April 11 (Bloomberg) -- Prolor Biotech Inc., an Israeli company developing improved versions of existing medicines, hired Jefferies Group Inc. to study strategic alternatives, according to a person with knowledge of the decision.
The investment bank will help Nes Ziona, Israel-based Prolor evaluate the economic value of its projects after drawing interest from large drugmakers in the past year, said the person, who asked not to be named because the process is private. Prolor hasn’t decided to sell itself, the person said. The stock gained the most in more than three years in New York.
Prolor may be attractive because its hGH-CTP product, which is injected once a week to address human growth hormone deficiencies, is entering the final stage of clinical trials before it’s submitted for regulatory approval. The treatment may help the company secure as much as 40 percent of the $2.5 billion to $3 billion market, according to Oppenheimer & Co.
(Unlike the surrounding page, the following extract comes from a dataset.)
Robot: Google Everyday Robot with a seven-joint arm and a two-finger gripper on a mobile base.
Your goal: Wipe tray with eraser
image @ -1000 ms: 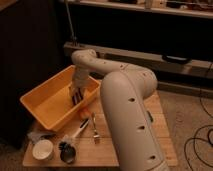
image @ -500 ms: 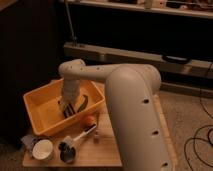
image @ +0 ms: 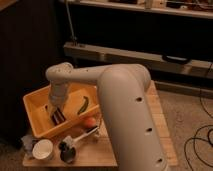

“The company’s products have formulations that could give it some real advantages, so they could be attractive to the current players,” said Sergey Vastchenok, a Tel Aviv-based senior analyst at Oppenheimer. The firm helped arrange a share sale for Prolor last year.
Prolor declined to comment on the hiring of Jefferies, said a spokeswoman for the company at BLL Partners LLC in New York. A spokesman for Jefferies didn’t immediately respond to a request for comment.
Prolor rose 9 percent to $5.47 at the close in New York, giving the company a market value of $347 million. The stock gain was the biggest single-day advance since Jan. 17, 2012. Prolor increased 4.3 percent in Tel Aviv trading.
Phillip Frost, the billionaire American doctor who is chairman of Teva Pharmaceutical Industries Ltd., is Prolor’s biggest shareholder with a stake of about 20 percent.
Calcalist, an Israeli newspaper, reported the investment bank’s hiring earlier today. New York-based Pfizer Inc., Novartis AG of Basel, Switzerland, London-based GlaxoSmithKline Plc and Petach Tikva, Israel-based Teva are interested in buying Prolor, which is seeking as much as $800 million in a sale, the newspaper reported.
That valuation is probably too high given Prolor’s current market value, the person said.
Joan Campion, a spokeswoman for Pfizer, Eric Althoff, a Novartis spokesman, and Kalpesh Joshi of Glaxo declined to comment on the report. Teva Chief Executive Officer Jeremy Levin declined to comment when asked about Teva’s interest in Prolor at a news conference today in Petach Tikva.
Prolor raised as much as $35 million in a share sale almost a year ago to help finance research and development. The company said then it had enough cash to conduct late-stage studies of hGH-CTP, though it may seek a partner to help market the product.